Challenge 3: Surrogates have to make these decisions despite everything else going on in their lives 

Margot: A third challenge came up in our conversation with Judy Friedman, who helped make decisions for her father. 

Judy: My father for the last, I want to say five years of his life, um, struggled with his diabetes and struggled with his kidney function and struggled with pulmonary issues. He was in and out of the hospital with constant UTI infections. And UTI infections I’m told at that age and men, um, very often brings on the dementia that he suffered from every time he had a UTI infection. The last time he went into the hospital with the UTA, it started out as a UTI with his numbers going very high. And from there, it just, everything sort of this system really just started, um, as the systems were shutting down is where we started having to make some decisions.
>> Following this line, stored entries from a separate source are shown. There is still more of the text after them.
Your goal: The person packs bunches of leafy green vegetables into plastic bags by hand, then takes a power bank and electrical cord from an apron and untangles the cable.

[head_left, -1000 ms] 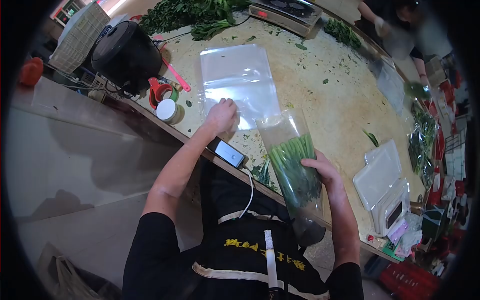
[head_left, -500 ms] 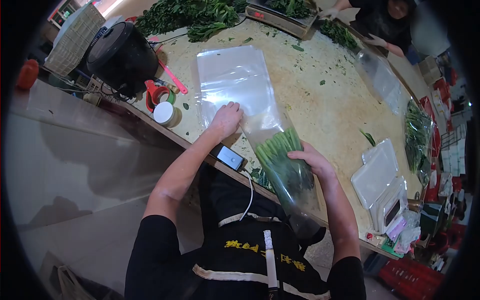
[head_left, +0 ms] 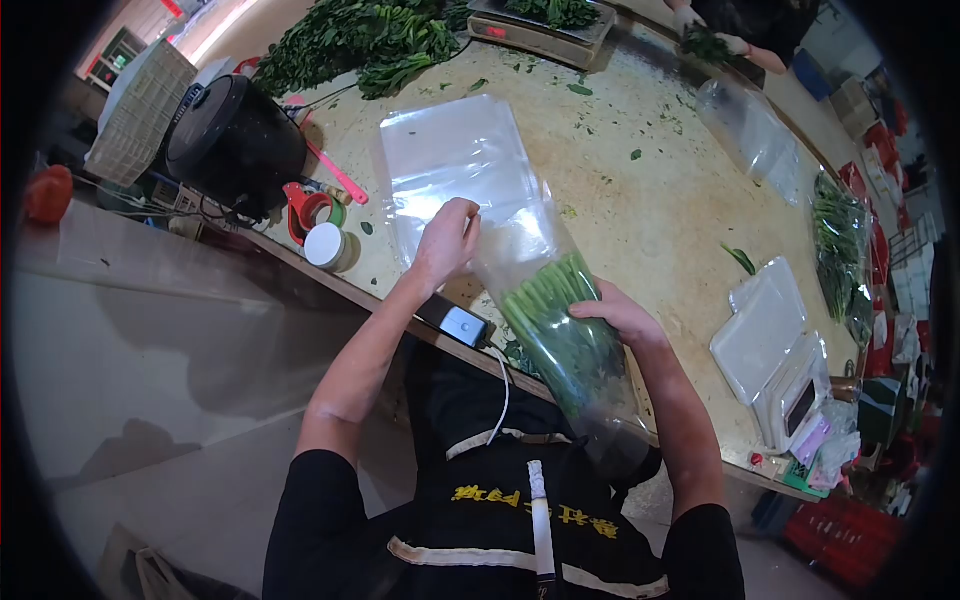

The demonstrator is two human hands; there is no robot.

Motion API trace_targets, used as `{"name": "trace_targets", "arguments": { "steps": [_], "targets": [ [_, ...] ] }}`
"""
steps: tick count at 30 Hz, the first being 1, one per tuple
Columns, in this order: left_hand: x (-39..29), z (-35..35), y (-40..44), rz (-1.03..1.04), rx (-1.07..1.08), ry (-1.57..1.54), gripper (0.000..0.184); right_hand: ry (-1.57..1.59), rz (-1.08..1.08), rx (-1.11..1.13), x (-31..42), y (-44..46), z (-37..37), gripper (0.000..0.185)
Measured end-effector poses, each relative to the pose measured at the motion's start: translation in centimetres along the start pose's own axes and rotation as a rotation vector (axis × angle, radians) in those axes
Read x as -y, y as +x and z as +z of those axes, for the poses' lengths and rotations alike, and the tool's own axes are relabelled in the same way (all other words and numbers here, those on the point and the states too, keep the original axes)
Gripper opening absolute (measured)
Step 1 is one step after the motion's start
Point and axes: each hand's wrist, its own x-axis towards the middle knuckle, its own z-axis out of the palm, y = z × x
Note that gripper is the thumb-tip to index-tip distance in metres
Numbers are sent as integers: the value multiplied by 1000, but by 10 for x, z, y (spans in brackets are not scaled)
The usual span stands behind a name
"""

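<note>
Right hand (head_left: 630, 316) clamped on the bag (head_left: 526, 238) of greens (head_left: 575, 335); left hand (head_left: 447, 240) curled, hold unclear; likely light, slippery, bruisable, best gripped round the firmer stems (head_left: 540, 291)

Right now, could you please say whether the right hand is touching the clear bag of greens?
Touching; the head view shows the right hand with its thumb lying across the clear bag of greens.

The shirt (head_left: 300, 550) was black with short sleeves (head_left: 315, 490), and the black apron (head_left: 435, 520) carried yellow lettering (head_left: 466, 493) and cream trim (head_left: 460, 552); the left hand (head_left: 447, 242) and right hand (head_left: 622, 312) were both bare.
</note>
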Motion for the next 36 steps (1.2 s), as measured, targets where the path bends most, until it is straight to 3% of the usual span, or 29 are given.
{"name": "trace_targets", "arguments": {
  "steps": [3, 9, 14, 16, 20, 22, 25, 26, 28, 29, 31, 32, 33, 35, 36],
  "targets": [
    [-9, -3, -5, 7, -22, -73, 17, -33, -12, 18, 3, -3, 4, 67],
    [-28, 11, -13, 32, -62, -71, 22, 235, 66, -187, -3, -12, 4, 62],
    [-47, 18, -4, -28, -87, -158, 18, 41, -25, -77, -8, -24, 1, 60],
    [-61, 19, -7, 98, 33, -213, 14, 115, -15, -90, -14, -29, -9, 60],
    [-84, 28, -8, 139, 134, -212, 8, 292, -38, -165, -24, -38, -21, 61],
    [-97, 34, -3, 282, 148, -231, 9, 290, -44, -177, -19, -47, -18, 62],
    [-131, 41, 0, 227, 347, -367, 8, 267, -110, -238, -29, -59, -27, 64],
    [-139, 47, 0, 236, 356, -375, 8, 244, -171, -289, -35, -65, -33, 65],
    [-155, 58, -1, 504, 234, -335, 15, 293, -221, -358, -34, -89, -32, 66],
    [-165, 65, -6, 513, 241, -341, 15, 337, -272, -415, -36, -101, -32, 67],
    [-194, 79, -21, 258, -183, -223, 31, 372, -329, -487, -44, -120, -36, 64],
    [-195, 102, -27, 93, -278, -221, 44, 408, -378, -549, -50, -128, -37, 61],
    [-190, 114, -31, 99, -269, -228, 44, 411, -381, -560, -55, -133, -36, 61],
    [-179, 139, -37, -654, 465, -1099, 36, 344, -387, -726, -69, -138, -35, 58],
    [-168, 156, -42, -657, 475, -1102, 36, 347, -384, -736, -82, -140, -38, 58]
  ]
}}
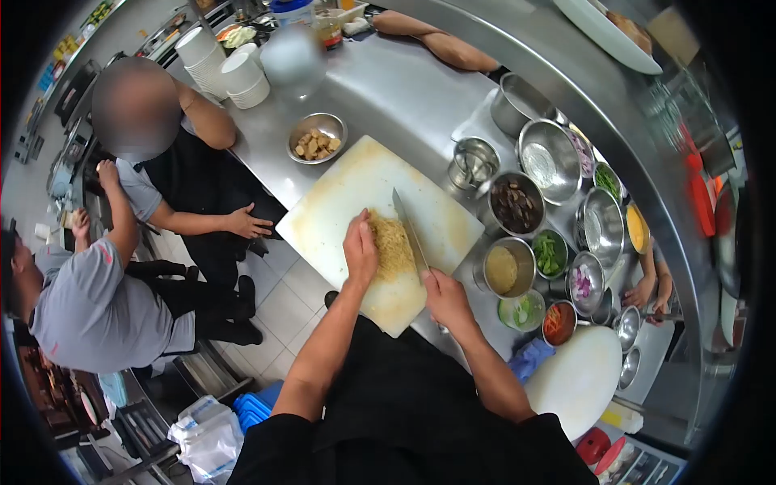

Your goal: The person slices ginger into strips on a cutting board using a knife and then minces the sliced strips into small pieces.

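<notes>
A heap of finely chopped pale-yellow food (393, 246), its kind not certain, lies on the white cutting board (323, 210). Along the heap's left edge my left hand (361, 249) rests with its fingers stretched out and together, touching the heap. My right hand (447, 299) is closed around the handle of a kitchen knife (411, 230). The knife's blade points away from me, along the right side of the heap. Just beyond the board's far left edge stands a metal bowl (336, 124) of light-brown chunks.
Right of the board are several metal containers, including dark strips (517, 206), a pale-yellow mince (501, 269) and chopped greens (550, 255). White bowls (244, 77) are stacked at the far left. Two people stand left of the counter; other hands (643, 287) show at right.
</notes>
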A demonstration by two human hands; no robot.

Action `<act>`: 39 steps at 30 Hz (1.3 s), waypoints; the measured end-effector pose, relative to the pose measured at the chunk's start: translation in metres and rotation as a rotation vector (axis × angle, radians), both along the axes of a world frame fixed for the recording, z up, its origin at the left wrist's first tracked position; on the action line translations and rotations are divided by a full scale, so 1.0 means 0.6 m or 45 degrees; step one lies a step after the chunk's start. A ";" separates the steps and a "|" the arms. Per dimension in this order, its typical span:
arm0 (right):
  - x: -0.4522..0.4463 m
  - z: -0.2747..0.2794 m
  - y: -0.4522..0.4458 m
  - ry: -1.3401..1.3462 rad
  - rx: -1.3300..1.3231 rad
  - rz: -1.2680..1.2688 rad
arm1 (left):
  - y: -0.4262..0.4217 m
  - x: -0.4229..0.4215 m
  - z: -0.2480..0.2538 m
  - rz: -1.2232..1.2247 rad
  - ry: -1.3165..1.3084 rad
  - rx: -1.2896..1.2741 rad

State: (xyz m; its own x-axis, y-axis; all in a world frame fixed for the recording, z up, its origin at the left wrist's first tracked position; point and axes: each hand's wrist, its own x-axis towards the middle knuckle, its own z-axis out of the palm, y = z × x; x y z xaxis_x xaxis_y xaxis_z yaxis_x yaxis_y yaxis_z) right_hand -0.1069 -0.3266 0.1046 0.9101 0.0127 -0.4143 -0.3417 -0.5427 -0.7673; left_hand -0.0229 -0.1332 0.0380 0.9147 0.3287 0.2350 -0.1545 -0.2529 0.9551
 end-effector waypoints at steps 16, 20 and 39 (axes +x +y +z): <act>0.020 -0.056 0.034 -0.386 -0.230 0.303 | -0.028 -0.027 -0.064 0.145 -0.091 0.019; 0.001 -0.040 0.016 -0.410 -0.130 0.292 | -0.018 -0.028 -0.059 0.145 -0.096 0.043; 0.007 0.035 0.041 -0.134 0.045 0.193 | -0.026 -0.031 -0.049 0.113 -0.096 0.087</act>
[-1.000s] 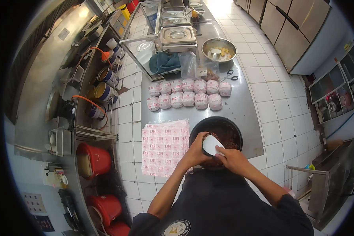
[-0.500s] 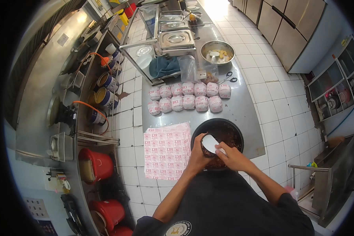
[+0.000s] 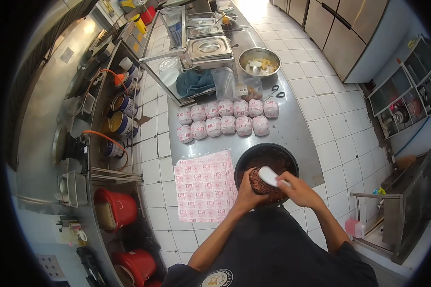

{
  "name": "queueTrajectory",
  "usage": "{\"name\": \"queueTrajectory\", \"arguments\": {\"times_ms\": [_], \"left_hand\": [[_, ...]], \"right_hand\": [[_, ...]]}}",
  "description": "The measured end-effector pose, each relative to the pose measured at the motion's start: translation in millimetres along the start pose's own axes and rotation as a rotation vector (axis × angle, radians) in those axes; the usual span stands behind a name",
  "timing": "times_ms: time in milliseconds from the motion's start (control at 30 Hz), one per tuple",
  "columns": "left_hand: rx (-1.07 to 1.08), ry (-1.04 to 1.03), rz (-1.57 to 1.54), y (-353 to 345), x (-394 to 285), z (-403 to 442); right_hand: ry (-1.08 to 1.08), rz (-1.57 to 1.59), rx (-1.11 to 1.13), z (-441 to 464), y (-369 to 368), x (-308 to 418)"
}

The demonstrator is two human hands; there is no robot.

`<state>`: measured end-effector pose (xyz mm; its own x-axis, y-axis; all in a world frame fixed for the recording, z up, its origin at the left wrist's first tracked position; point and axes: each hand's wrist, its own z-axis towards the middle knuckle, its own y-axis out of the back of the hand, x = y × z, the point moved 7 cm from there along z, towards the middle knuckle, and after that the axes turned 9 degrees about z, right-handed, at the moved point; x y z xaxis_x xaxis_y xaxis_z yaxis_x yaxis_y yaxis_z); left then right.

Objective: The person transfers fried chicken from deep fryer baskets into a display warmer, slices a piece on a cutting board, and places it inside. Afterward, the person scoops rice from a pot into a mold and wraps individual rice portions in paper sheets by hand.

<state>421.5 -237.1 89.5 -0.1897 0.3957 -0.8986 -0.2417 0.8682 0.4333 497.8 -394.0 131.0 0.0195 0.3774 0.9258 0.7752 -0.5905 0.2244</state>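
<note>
My left hand (image 3: pixel 245 196) grips a small dark cup packed with reddish-brown rice (image 3: pixel 257 182), tilted over the black pot (image 3: pixel 296 162). In my right hand (image 3: pixel 296 189) is a white rice paddle (image 3: pixel 267 175), its blade at the upper right edge of the cup's rice. More of the dark rice lies in the pot below both hands. Left of the pot is a stack of printed wrapping paper (image 3: pixel 202 186). Beyond it, two rows of round paper-wrapped rice packs (image 3: pixel 228 125) stand on the steel table (image 3: pixel 292 138).
Scissors (image 3: pixel 275 92), clear plastic bags (image 3: pixel 225 82) and a steel bowl of food (image 3: pixel 277 64) stand farther back. A framed glass case (image 3: pixel 155 71) and lidded steel trays (image 3: pixel 209 46) are behind them. Red buckets (image 3: pixel 119 208) stand under the left counter.
The paddle has drawn back to the right from over the cup, so the packed rice surface now shows. My right hand has moved slightly right. The whole view has shifted a little.
</note>
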Motion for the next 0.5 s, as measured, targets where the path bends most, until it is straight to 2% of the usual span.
{"name": "queueTrajectory", "arguments": {"times_ms": [33, 133, 167, 267, 467, 500], "left_hand": [[0.018, 0.017, -0.019, -2, 1, -1], [0.098, -0.192, -0.017, -6, -14, 4], [0.072, -0.266, 0.054, 2, -12, 3], [0.151, -0.16, -0.048, 17, 3, -6], [0.205, -0.153, -0.141, 31, 23, -26], [0.173, -0.205, -0.124, 38, 23, -27]], "right_hand": [[0.007, 0.063, -0.113, -5, 4, 15], [0.037, -0.254, -0.144, -17, -41, 29], [0.057, -0.265, -0.168, -16, -45, 31], [0.096, -0.331, -0.154, -17, -60, 28], [-0.041, -0.228, -0.122, -24, -80, 37], [-0.014, -0.237, -0.193, -24, -84, 42]]}}
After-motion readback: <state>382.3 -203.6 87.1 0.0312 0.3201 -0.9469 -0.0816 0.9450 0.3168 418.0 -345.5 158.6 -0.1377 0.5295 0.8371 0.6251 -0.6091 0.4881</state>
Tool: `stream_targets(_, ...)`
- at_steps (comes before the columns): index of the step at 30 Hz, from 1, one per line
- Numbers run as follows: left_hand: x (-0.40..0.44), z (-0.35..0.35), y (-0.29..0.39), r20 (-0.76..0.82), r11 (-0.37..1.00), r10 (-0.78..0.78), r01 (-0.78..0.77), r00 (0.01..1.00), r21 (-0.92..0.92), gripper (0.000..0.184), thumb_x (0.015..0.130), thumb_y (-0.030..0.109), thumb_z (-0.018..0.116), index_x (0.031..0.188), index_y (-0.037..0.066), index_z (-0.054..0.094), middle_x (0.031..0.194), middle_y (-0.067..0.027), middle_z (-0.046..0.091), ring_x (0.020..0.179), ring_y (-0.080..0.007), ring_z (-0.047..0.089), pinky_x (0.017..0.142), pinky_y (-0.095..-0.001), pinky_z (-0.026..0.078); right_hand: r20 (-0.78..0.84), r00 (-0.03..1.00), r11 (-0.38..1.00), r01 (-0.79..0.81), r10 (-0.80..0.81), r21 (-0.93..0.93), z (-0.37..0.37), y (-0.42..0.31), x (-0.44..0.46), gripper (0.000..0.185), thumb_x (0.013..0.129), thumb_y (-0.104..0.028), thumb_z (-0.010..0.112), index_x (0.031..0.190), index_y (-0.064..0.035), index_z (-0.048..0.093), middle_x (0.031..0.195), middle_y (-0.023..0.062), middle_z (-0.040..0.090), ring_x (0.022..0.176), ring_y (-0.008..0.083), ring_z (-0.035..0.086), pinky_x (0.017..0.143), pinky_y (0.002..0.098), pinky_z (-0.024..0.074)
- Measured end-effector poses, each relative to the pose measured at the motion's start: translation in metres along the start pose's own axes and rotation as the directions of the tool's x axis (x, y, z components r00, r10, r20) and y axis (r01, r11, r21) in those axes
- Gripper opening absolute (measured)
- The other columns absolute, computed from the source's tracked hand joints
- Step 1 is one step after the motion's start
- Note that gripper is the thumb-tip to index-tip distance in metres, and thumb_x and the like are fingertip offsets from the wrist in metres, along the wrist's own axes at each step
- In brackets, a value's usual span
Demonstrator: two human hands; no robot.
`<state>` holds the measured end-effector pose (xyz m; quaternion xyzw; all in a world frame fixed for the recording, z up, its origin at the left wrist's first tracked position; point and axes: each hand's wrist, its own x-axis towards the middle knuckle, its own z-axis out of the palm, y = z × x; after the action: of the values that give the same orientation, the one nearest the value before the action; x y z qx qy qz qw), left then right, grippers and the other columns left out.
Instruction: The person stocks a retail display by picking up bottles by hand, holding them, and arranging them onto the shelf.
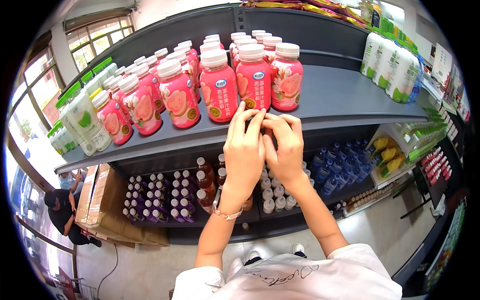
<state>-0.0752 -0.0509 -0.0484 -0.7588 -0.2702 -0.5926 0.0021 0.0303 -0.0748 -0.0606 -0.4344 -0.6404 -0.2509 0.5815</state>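
My left hand (244, 147) is at the front edge of the upper shelf, its fingers stretched out and fingertips against the lower part of a pink juice bottle (252, 82) with a white cap. Close beside it, my right hand (285, 145) has loosely bent fingers that meet the left fingertips near the same bottle; it grips nothing that I can see. Left of that bottle stands another pink juice bottle (218, 90), label facing out. To the right is a third pink bottle (286, 80) showing a cut guava. Several more pink bottles stand in rows behind and to the left.
The dark shelf (330, 95) carries white-and-green bottles (392, 70) at its right and green-capped bottles (80, 117) at its left. Below are purple bottles (159, 205) and blue bottles (340, 170). Cardboard boxes (107, 200) and a seated person (65, 215) are at the left.
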Motion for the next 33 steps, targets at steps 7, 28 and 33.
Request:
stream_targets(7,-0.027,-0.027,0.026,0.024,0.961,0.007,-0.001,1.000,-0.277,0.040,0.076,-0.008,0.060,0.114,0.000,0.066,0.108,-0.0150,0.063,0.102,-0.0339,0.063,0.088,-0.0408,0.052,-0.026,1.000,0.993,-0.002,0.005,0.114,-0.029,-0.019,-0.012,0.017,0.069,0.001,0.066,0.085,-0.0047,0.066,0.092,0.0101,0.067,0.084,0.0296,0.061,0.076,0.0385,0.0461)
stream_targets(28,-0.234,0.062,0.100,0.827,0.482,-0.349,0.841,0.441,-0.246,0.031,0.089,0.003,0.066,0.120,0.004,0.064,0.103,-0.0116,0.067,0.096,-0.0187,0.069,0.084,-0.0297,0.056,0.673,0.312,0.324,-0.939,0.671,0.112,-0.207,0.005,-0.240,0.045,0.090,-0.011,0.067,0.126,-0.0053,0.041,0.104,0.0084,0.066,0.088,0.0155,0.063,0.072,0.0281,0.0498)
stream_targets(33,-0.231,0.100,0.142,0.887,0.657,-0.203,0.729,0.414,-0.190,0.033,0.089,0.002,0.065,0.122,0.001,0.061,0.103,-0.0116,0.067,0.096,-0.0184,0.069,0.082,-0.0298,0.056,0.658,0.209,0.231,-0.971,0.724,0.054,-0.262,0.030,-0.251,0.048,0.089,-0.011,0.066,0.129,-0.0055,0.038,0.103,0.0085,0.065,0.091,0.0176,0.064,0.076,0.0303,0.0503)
Margot: She spoke about how difficult it was to balance her decision-making responsibilities with everything else going on in her life. Judy lives in New York, but wanted to be there for her dad when he got sick.

Judy: For the three months prior to that, where he kept being hospitalized and then every time he was hospitalized, I would have to fly down to Florida. 

Margot: There was also a tremendous amount of stress on her mother.

Judy: Not only did he not have a quality of life and kept getting sick, my mom had no life either. She was either working or running with him to the hospital one or the other. There was no, there was no time for anything else because he was constantly being admitted to the hospital.

Challenge 4: These are incredibly difficult decisions to make

Margot: Finally, all the surrogates I spoke with talked about the emotions that came up for them, emotions that in many cases they grappled with for months or years after their loved one’s death. Mariah spoke about how hard it was to honor her mother’s wishes by letting her go.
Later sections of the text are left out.